Collateralized Loans – Inventory
Depending on your industry and sales volumes, you may be able to secure financing against inventory that you’ve yet to sell. Generally, lenders can offer cash lines secured by inventory only if their clients meet certain minimum sales volumes or revenues. They use your sales the same way other lenders would use your credit score: to confirm that you are likely to repay the loan, in this case, by asking you to demonstrate sufficient velocity of inventory sales which will generate enough revenue to repay the obligation.
Collateralized Loans – Equipment
If you operate a manufacturing facility or other processing facility and own (or plan to buy) your own equipment, you may be able to finance your business by using your equipment as collateral. The loan operates much like one against a car or other piece of valuable property. Provided that you make your payments on time, your equipment will be undisturbed, allowing you full use of the equipment while giving you access to the cash you had to freeze to purchase that equipment in the first place.
Collateralized Loans – Property
A number of bank and non-bank institutions will lend against existing equity in property or finance the cost of property acquisition in exchange for equity in the property once acquired. Such loans are typically lower interest rate due to the perception that property is a relatively stable asset. Formulas like loan to value ratios (LTVs) are created to account for possible price fluctuation. For example, if a lender has a 70% LTV, they will only lend 70% of the value of the property and the remaining 30% provides a cushion in case of price fluctuation, so as long as the value of the property doesn’t drop by more than 30% the lender can be compensated by selling off the asset.

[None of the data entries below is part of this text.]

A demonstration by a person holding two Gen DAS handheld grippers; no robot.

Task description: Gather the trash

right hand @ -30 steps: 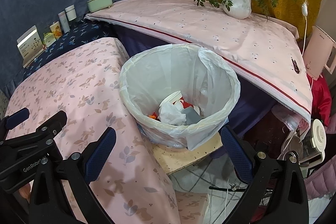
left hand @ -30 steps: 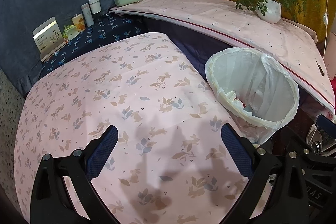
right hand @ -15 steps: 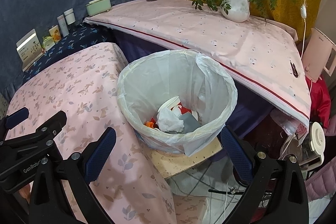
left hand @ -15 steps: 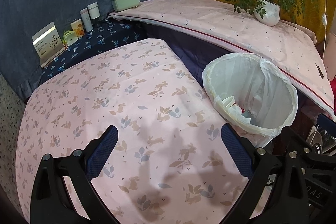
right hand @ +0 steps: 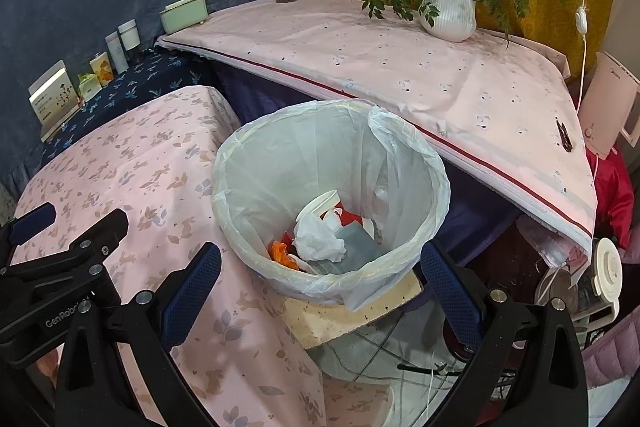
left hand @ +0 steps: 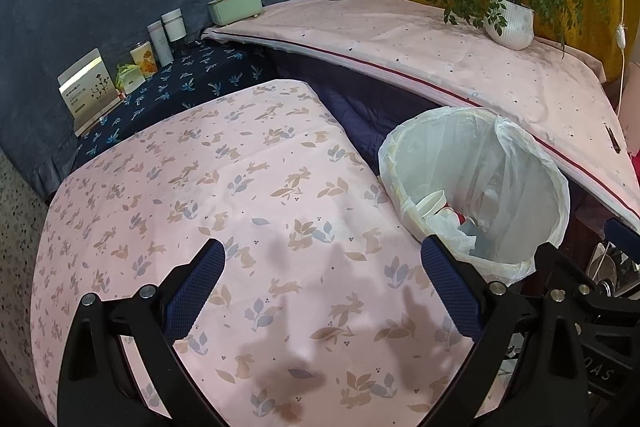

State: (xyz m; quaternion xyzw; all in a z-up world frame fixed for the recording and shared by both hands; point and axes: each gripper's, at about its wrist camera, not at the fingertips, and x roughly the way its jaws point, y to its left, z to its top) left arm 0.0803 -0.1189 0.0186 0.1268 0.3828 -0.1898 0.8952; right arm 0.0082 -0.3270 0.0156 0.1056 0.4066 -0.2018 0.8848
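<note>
Right wrist view showed my right tongs spread empty above the lined bin, where the trash lay. My left tongs hung open over the pink surface, seemingly bare of litter.

From my left wrist view, the near wall of the white plastic-lined waste bin hides most of the rubbish inside. My right-hand black gripper is cut off at that picture's right edge. The print on the small cream card box is too small for me to read. The bin's base sits hidden behind its bag.
</note>
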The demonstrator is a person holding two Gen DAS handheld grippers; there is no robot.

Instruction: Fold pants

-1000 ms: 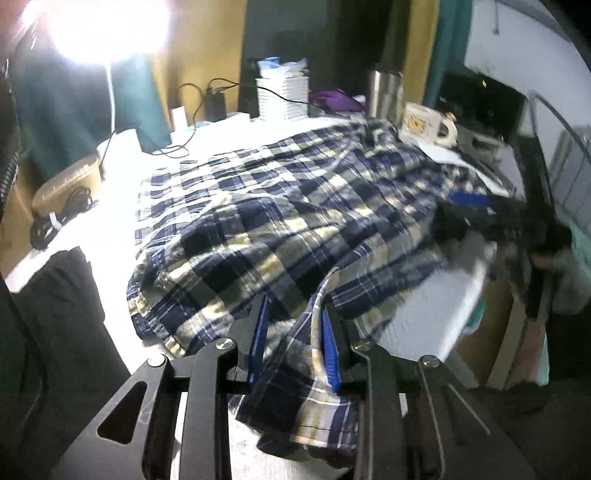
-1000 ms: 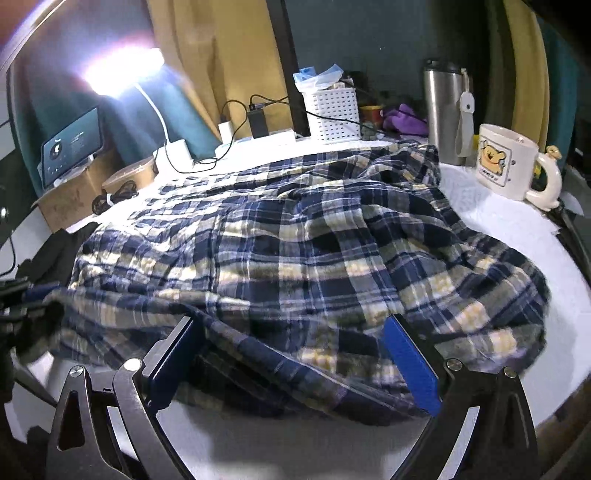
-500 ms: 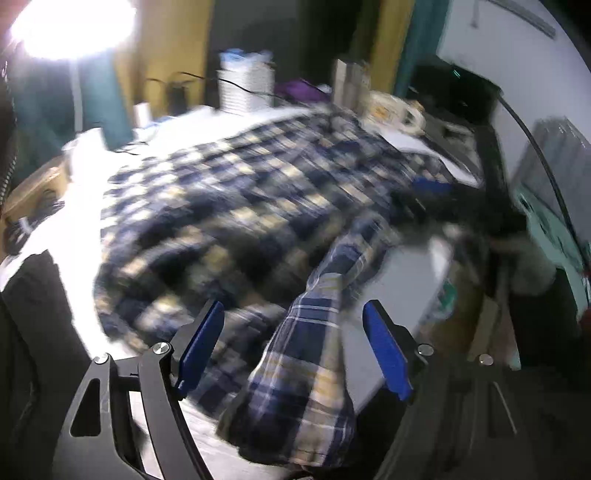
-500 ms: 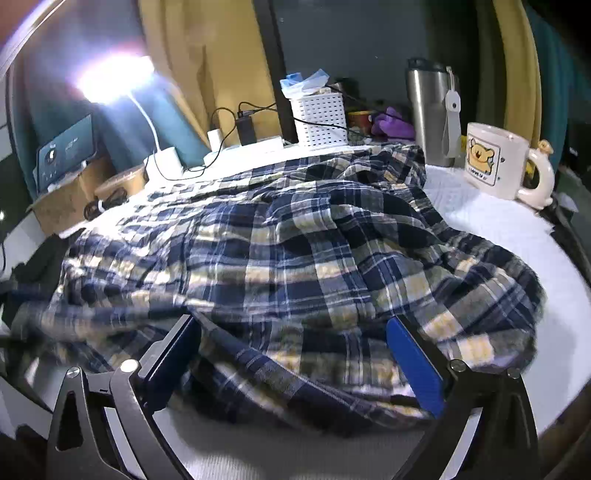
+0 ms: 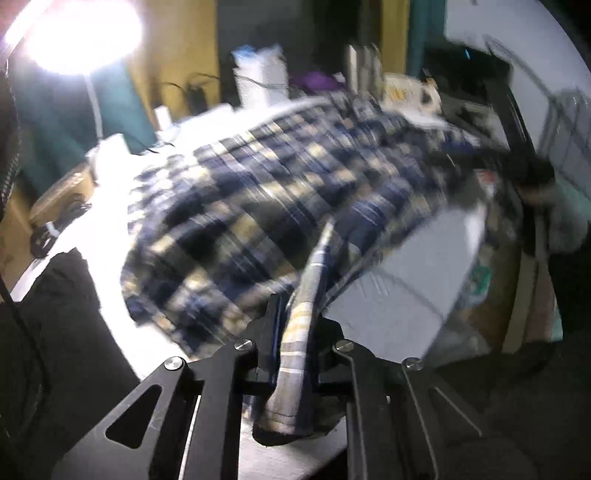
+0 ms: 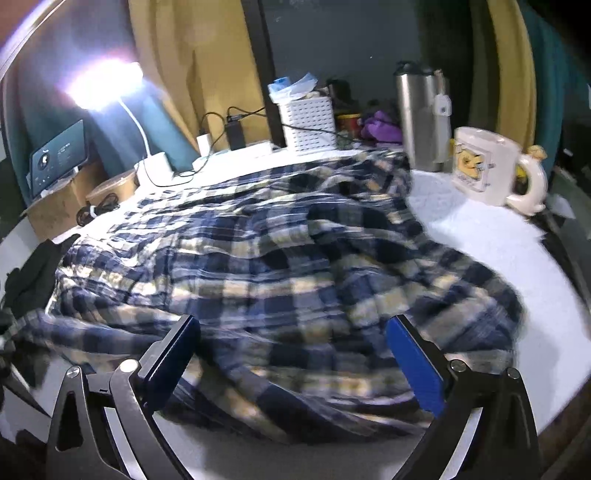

Merchant Cash Advances (“MCAs”)
MCA’s are essentially loans extended to businesses in exchange for a percentage of the businesses’ daily or weekly credit card revenues. MCAs loans are typically repaid either directly by the credit processor who agrees to send a portion of the funds to MCA provider according to the terms of the MCA contract or from the bank account which receives proceeds from the credit card processor.
While MCA loans are expensive and often exceed state usury limits when viewed as loans, the MCA loan structure has some major advantages over that of conventional loans. First, payments to the MCA company fluctuate with the borrower’s sales volumes, giving them more flexibility to manage cash flow while repaying the loan, particularly during slow sales seasons. In addition, MCA loan approval process is substantially quicker than typical loans, allowing faster access to funds.